There was something peculiar about this stencil art that caught my eye. It wasn’t its artistic merit or that it had been the work of Banksy. It stood out like a sore thumb because of a context that, with its retractable bollards, surveillance cameras, and patrolling police folk, subliminally communicated the heroics and the balls required to apply anything subversive to the pristine surfaces of this recently renovated addition to Germany’s state department.
Yes, all this went through my head in milliseconds when I spotted it, just not in words like this, but in some other cognitive or semantic units. So there is something prior to words. Spelling out the stencil’s letters, my curiosity grew even more. I was in a rush to get to studio, but this now seemed of much bigger significance.

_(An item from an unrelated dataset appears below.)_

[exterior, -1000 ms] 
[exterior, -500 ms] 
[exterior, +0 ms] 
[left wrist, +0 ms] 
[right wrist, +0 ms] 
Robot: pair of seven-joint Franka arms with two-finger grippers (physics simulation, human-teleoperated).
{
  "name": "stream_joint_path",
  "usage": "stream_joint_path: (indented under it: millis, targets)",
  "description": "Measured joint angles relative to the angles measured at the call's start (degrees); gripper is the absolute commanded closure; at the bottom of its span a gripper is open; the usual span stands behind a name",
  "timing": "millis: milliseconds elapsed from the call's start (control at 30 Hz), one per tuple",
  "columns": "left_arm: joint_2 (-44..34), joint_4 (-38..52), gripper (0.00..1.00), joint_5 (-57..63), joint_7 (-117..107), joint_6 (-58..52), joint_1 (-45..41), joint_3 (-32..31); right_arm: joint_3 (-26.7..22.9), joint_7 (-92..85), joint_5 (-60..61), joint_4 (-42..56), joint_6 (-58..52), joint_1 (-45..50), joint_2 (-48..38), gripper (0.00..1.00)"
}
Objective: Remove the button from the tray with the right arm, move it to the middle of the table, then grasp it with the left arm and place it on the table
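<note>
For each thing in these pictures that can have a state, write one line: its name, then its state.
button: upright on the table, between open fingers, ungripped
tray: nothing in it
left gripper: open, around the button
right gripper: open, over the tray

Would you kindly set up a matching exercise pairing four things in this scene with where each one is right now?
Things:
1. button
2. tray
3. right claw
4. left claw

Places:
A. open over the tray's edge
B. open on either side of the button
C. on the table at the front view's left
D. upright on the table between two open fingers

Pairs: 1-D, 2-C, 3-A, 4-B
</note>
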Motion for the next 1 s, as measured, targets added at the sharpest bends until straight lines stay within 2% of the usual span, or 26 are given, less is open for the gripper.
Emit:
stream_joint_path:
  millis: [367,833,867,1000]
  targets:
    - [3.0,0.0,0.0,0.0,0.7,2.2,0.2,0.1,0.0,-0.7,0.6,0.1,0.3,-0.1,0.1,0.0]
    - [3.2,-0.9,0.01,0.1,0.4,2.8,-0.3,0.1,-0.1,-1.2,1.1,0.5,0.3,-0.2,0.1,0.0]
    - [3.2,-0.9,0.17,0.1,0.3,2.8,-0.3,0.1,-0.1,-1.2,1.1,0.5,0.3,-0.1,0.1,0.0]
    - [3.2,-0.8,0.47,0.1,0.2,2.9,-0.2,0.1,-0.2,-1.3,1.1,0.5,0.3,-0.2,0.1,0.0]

„Auswärtiges Amt – Kreuzstraße 1 >“
Represent! Even the bureaucrats are cool in this city, stenciling their Amt’s name on walls. In my mind I was slapping my thighs. As I got closer, the initial excitement subsided a little, as the stencil’s mystery was lifted. Extruded brass font applied to a curved surfaces created the anamorphic effect of stencil art, with its variations of text size and outline depending on fluctuations in the spaces between stencil and rough wall surface. Here, the boldness of fonts changed with one’s position. Still, I felt lucky I had stumbled upon this little gem. Much needed short post material for this online magazine.